Tuesday, February 14, 2017

Stimulating economic growth in emerging economies through inclusive business models


As noted by the IMF’s chief economist, Maurice Obstfeld, China’s economic slow down has had a ripple effect on investment in emerging economies. Offsetting this economic slow down will require both official development assistance (ODA) and private sector investment.
A key opportunity for aid agencies to foster economic growth in emerging economies is to work with the private sector to build inclusive business models that address the bottom of the pyramid- the four billion people living on less than $3,000 per year. Danone has worked with the Grameen Group, a microfinance organization founded in Bangladesh by Muhammad Yunus, to create an inclusive business model called a “social business”- a non- loss, financially sustainable businesses created to address a social problem. The Grameen Danone joint venture is driven by a social mission: fighting child malnutrition in Bangladesh. Grameen Danone sells a product called Shokti Doi, a highly nutritious yogurt designed to address the nutritional deficits of Bangladeshi children.
Other multinationals such as Orange, Bouygues Construction, Essilor, Schneider Electric, Veolia and SC Johnson have followed in the footsteps of Danone in creating social businesses to address important social issues.
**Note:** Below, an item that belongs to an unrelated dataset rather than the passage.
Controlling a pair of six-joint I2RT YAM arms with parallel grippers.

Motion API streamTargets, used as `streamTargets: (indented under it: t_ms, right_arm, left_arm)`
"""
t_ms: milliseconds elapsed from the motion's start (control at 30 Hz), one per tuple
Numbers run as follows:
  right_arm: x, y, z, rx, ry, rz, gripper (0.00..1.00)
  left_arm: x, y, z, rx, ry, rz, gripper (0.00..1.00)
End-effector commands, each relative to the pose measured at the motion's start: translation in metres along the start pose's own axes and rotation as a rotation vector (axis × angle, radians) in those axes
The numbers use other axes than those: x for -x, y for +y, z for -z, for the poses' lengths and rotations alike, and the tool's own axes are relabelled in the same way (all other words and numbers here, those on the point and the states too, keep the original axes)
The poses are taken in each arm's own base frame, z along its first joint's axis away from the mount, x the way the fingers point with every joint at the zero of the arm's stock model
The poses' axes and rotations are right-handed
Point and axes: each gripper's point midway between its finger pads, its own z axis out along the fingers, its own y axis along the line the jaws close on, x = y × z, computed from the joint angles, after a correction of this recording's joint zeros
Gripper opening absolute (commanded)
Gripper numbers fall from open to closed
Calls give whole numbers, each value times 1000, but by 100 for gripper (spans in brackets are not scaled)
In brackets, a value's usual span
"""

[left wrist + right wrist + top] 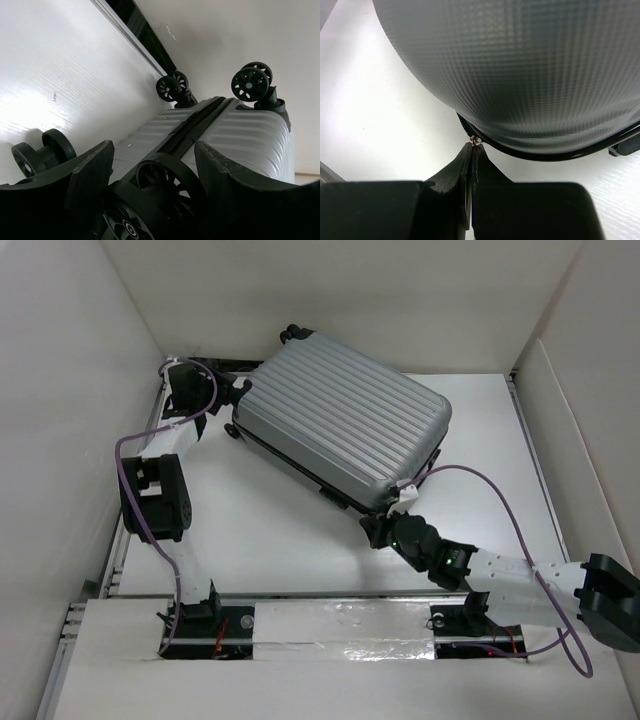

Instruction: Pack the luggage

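White desk (280,530), boxed in by plain white walls (380,300). The luggage (345,420) lies flat and closed, skewed across the far middle: ribbed silver-grey shell, rounded corners, black seam. Left pincer (152,150) stands parted around a black spoked wheel (167,187) (contact unclear). Right pincer (471,147) is closed, its tips pinching a small metal tab (476,141) at the near corner's seam. Far wheels sit close to the back wall. Bare desk lies on the near side and to the right.

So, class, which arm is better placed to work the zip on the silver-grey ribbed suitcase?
Right, probably: the right hand is shut at the small metal zip pull on the suitcase's seam. The left hand straddles a black wheel instead.
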Motion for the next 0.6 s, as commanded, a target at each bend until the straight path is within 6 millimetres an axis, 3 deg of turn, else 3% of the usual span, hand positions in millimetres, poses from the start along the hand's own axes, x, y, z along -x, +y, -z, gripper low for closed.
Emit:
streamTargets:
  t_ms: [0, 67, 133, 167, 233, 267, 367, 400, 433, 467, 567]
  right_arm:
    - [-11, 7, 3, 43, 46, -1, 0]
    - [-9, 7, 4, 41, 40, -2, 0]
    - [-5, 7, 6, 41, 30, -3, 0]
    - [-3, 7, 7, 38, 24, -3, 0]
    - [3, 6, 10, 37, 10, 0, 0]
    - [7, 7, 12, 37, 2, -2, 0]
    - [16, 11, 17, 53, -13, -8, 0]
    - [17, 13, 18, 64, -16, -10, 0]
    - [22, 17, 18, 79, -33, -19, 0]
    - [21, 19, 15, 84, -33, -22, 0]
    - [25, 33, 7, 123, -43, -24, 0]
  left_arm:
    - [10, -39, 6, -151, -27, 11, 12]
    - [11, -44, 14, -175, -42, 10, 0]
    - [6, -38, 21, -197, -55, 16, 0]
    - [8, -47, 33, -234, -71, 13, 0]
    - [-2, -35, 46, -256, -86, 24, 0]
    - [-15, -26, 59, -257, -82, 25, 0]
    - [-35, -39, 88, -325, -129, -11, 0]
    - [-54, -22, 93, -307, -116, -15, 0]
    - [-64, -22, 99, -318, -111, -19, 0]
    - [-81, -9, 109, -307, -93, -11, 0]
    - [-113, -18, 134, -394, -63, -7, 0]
The U.S. Agency for International Development (USAID) has also recognized the potential of inclusive business models and has partnered with Yunus Social Business to promote social businesses through the establishment of incubator funds.
By working collaboratively with the private sector, aid agencies will be able to amplify their impact and play a more systematic role in helping countries achieve economic, social and environmental development.

By Trevor S.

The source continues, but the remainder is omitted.